By Paul Collier and John Kay

Greed Is Dead; Politics after Individualism
Editions:Hardcover: € 17.99
ISBN: 9780241467954
Pages: 208
ePub: € 12.99
ISBN: 9780141994178

Two of the UK's leading economists call for an end to extreme individualism as the engine of prosperity

Throughout history, successful societies have created institutions which channel both competition and co-operation to achieve complex goals of general benefit. These institutions make the difference between societies that thrive and those paralyzed by discord, the difference between prosperous and poor economies. Such societies are pluralist but their pluralism is disciplined.

Successful societies are also rare and fragile. We could not have built modernity without the exceptional competitive and co-operative instincts of humans, but in recent decades the balance between these instincts has become dangerously skewed: mutuality has been undermined by an extreme individualism which has weakened co-operation and polarized our politics.

Collier and Kay show how a reaffirmation of the values of mutuality could refresh and restore politics, business and the environments in which people live. Politics could reverse the moves to extremism and tribalism; businesses could replace the greed that has degraded corporate culture; the communities and decaying places that are home to many could overcome despondency and again be prosperous and purposeful. As the world emerges from an unprecedented crisis we have the chance to examine society afresh and build a politics beyond individualism.

Excerpt:

Reviews:Delphine Strauss on Financial Times wrote:

"In Greed Is Dead, a brief but dense polemic, Collier and Kay contend that this individualist ethos is 'no longer intellectually tenable'. They have two broad targets in their sights. The first is Economic Man — described as the 'repellent' invention of market fundamentalists who believe people act only to maximise their self-interest and must be monitored or bribed with bonus payments to serve the interests of their organisation. [...] Their second target is the self-righteous activist who loudly asserts an ever-expanding set of individual entitlements and legal rights — whether to intellectual property, housing, tertiary education or gender determination. [...]
The authors are democratic in their criticism: they are as scathing about the moral superiority of know-it-all academics or public sector workers (distinguished only by their better pensions) as they are about social media influencers [...] They are also refreshingly apolitical. The rejection of Economic Man is not a rejection of the market or of business — Titus Salt, the 19th-century textile magnate who spent his fortune on housing his workers, is held up as a model of what business can achieve in a community. [...] They are largely convincing — although many of their policy proposals are familiar, and do not depend on the intellectual framing they are given here."

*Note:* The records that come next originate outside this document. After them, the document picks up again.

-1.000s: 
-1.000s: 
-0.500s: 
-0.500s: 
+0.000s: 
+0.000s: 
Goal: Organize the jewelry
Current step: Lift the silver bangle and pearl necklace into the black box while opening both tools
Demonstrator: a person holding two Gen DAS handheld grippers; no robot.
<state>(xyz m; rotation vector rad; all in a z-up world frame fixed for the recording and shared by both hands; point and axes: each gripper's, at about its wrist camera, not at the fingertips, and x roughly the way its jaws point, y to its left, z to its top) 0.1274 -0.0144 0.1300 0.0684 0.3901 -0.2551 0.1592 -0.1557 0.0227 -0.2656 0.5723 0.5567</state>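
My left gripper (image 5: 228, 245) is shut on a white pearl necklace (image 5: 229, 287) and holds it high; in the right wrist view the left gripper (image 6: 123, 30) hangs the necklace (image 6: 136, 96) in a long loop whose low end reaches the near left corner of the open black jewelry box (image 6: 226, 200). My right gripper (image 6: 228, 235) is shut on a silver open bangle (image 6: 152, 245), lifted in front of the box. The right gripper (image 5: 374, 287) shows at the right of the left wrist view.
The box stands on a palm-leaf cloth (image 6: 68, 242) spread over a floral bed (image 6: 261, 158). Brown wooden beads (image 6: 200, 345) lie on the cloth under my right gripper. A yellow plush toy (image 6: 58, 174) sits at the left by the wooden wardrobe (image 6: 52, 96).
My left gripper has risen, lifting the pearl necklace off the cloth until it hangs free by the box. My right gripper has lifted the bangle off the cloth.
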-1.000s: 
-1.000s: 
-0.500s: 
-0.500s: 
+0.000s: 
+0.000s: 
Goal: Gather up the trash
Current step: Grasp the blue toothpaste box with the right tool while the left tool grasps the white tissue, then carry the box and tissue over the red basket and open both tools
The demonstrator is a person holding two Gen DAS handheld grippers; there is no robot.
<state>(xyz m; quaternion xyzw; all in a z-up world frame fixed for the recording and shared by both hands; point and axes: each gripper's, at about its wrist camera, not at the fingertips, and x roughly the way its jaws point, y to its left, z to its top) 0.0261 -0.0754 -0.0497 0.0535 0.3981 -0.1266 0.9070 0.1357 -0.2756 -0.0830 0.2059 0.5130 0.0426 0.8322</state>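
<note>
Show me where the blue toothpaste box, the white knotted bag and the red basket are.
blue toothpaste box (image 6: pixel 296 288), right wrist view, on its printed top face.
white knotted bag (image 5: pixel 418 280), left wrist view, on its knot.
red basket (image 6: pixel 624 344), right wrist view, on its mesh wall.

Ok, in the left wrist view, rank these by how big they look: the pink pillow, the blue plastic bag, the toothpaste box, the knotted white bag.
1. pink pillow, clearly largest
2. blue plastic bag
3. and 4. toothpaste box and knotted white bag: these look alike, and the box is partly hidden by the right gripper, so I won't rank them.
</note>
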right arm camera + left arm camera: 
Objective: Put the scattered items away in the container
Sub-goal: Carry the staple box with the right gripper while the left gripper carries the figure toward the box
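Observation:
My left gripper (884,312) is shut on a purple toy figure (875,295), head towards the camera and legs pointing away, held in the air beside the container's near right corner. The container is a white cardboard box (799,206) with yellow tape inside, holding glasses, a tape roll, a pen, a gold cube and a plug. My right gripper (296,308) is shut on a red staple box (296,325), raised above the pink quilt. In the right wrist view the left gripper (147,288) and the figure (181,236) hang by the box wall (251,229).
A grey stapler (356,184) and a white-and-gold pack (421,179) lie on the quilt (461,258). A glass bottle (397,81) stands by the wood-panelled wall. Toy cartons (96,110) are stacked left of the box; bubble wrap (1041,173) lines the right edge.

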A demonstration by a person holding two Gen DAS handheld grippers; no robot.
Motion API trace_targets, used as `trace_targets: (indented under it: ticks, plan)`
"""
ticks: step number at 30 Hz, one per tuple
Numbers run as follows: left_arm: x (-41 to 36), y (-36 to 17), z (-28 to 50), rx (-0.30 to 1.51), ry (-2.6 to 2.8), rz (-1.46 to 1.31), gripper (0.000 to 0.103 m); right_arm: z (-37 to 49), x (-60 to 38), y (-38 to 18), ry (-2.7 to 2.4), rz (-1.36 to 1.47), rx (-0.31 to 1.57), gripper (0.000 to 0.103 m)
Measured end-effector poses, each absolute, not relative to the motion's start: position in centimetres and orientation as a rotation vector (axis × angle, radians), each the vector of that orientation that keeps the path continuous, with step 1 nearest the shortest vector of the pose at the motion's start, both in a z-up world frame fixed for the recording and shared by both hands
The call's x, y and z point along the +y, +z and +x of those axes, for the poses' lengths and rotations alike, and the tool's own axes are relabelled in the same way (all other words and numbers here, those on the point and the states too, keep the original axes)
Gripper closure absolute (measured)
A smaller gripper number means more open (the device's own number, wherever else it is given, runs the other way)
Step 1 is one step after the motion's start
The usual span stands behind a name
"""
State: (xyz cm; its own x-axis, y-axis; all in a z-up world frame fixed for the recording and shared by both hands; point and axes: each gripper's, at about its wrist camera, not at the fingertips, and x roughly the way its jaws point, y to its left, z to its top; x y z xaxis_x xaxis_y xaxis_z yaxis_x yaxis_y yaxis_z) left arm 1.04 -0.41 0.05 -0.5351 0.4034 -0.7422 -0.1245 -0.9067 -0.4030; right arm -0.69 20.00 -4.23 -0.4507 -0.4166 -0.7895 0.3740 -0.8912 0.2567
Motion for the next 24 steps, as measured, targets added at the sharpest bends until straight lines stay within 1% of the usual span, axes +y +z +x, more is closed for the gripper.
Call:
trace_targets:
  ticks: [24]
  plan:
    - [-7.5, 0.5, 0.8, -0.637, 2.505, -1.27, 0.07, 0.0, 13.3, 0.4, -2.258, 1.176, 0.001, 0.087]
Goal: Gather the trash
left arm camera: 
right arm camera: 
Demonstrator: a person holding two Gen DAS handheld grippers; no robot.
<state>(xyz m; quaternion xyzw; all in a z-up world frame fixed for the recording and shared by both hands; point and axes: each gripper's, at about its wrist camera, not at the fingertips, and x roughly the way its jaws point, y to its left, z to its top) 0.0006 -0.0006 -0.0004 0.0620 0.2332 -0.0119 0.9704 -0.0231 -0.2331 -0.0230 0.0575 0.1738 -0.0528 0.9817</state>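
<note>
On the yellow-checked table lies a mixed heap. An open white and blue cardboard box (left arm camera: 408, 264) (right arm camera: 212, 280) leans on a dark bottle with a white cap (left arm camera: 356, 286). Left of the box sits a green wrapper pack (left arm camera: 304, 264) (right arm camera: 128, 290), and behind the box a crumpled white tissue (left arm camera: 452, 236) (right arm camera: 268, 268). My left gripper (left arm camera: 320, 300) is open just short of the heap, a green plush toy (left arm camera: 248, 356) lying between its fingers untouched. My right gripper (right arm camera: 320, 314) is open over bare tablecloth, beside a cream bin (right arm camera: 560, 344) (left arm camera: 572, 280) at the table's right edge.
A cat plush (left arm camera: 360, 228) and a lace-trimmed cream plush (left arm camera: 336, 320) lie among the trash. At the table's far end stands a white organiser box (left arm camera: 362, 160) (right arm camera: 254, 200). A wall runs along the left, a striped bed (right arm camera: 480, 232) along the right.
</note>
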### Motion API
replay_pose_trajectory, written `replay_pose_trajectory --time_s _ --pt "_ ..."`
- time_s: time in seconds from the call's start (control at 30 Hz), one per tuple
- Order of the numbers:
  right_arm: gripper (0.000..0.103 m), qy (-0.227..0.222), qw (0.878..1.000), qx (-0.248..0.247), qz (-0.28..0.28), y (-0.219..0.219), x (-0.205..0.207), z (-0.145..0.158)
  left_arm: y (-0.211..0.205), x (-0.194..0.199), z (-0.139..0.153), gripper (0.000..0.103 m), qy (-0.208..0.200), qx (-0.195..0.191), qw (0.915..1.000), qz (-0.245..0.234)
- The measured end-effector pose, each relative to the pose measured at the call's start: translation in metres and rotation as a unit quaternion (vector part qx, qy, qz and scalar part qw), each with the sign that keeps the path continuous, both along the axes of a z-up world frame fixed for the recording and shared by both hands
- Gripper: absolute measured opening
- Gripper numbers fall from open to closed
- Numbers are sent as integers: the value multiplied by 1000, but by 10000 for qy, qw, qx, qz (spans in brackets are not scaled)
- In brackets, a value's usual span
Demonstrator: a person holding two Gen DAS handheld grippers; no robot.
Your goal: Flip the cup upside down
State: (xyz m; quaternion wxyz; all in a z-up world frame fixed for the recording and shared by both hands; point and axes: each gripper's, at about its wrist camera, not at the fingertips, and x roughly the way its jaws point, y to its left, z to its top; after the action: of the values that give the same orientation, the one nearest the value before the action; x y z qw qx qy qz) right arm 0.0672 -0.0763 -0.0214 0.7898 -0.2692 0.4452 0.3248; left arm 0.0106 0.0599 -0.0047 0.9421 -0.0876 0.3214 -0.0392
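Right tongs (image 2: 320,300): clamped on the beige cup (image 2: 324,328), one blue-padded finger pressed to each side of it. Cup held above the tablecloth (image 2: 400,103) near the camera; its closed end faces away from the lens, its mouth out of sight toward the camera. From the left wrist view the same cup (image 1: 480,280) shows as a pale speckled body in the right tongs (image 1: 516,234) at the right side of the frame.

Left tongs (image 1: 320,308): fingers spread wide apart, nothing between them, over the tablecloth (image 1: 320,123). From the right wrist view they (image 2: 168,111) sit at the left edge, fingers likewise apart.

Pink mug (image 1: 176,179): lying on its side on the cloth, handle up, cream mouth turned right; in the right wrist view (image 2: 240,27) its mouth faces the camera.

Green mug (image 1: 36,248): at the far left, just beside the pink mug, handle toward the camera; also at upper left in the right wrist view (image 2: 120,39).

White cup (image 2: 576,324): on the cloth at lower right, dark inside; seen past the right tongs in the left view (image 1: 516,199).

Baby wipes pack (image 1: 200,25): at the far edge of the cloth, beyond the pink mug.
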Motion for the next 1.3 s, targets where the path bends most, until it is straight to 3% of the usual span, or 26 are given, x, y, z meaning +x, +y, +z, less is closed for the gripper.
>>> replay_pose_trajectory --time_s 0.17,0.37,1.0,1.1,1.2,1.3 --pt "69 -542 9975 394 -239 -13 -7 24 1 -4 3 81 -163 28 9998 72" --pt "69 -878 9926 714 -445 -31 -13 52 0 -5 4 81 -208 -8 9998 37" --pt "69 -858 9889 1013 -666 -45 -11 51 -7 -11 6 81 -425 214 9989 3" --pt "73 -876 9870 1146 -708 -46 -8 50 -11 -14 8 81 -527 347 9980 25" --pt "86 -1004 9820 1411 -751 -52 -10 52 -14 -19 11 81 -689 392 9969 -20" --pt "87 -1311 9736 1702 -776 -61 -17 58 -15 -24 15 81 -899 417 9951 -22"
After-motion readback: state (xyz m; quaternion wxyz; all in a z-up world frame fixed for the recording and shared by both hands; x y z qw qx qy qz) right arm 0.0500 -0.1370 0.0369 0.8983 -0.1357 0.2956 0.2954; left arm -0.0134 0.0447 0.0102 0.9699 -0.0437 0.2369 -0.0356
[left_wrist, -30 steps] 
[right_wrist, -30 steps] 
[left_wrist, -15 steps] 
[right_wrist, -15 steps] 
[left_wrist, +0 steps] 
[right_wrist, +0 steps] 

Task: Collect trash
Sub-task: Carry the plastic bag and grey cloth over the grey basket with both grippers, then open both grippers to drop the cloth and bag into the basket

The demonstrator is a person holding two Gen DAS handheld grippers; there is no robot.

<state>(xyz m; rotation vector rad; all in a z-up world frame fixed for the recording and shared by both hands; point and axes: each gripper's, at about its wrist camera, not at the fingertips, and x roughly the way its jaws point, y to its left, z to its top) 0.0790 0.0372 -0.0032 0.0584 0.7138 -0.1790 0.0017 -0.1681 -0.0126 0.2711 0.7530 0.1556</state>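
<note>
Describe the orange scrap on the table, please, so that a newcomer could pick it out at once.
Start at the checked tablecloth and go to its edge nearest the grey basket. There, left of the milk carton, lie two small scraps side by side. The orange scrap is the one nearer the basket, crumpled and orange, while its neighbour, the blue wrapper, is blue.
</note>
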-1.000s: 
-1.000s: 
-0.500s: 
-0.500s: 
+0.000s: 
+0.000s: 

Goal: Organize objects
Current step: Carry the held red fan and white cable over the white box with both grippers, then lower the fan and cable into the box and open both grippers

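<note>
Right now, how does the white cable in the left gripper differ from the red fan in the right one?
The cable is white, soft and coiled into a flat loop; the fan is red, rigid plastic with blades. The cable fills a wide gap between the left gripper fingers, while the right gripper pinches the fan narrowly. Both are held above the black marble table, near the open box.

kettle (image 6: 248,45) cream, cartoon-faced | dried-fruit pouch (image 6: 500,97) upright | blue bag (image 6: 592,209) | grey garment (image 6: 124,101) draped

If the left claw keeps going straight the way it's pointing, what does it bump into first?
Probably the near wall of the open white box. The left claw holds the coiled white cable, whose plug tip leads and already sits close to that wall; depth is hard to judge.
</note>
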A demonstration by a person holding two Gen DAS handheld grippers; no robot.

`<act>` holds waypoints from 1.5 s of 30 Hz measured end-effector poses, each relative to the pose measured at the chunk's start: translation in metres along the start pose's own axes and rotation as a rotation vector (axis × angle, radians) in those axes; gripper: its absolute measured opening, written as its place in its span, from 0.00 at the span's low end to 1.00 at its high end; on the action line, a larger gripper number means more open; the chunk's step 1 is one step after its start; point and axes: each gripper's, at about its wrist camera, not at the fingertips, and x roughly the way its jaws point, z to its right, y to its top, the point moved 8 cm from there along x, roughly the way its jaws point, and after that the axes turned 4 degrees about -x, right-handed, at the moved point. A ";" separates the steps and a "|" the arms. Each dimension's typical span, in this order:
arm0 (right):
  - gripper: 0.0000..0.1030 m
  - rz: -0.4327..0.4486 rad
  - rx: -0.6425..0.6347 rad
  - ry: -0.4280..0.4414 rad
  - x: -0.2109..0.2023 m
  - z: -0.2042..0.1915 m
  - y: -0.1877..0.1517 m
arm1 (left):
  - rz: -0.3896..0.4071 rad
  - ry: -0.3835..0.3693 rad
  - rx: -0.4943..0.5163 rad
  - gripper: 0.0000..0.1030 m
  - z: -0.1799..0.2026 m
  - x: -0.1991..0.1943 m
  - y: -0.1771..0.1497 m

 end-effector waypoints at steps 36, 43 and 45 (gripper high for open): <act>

Richard V. Reeves on Brookings Institution wrote:

"Paul Collier and John Kay, two of the most thoughtful economists writing today, argue that our problem runs deeper than hubris and complacency. The cause of our current malaise is, as they see it, a ‘half-century of extreme individualism’ – a long and damaging departure from the communitarian norms that ought to shape human societies. It is unclear how far they think the disease of individualism has spread. [...] The idea that humans are naturally pro-social and that collaboration has helped us to flourish is not a novel one, of course. It is a staple of evolutionary studies. It is also one of the best arguments for free markets that facilitate exchange and cooperation. Collier and Kay distance themselves from ‘market fundamentalists’ who ‘claim that the freest possible markets are required in order to harness the ineradicable power of human greed for public benefit’ (it would be hard to find many such people, I’d wager). But they insist that markets themselves are good, in that they allow for ‘disciplined pluralism’. ‘If experiments fail – and most do’, they write, ‘the market economy provides rapid feedback. Failures are abandoned, successes imitated.’ We neither need nor want a National Bread Service. In fact, a striking absence in the book is any call for economic or corporate reform. Indeed, the authors are against changes to corporate law or any of the main features of the economy. Instead, they are after that most elusive of transformations: one in culture. [...] The big problem they face, and never solve, is the one faced by all communitarian thinkers. They know what they are against – the ‘self-righteous narcissism of expressive individualism’ – but are hazy on what they are for, beyond the obvious."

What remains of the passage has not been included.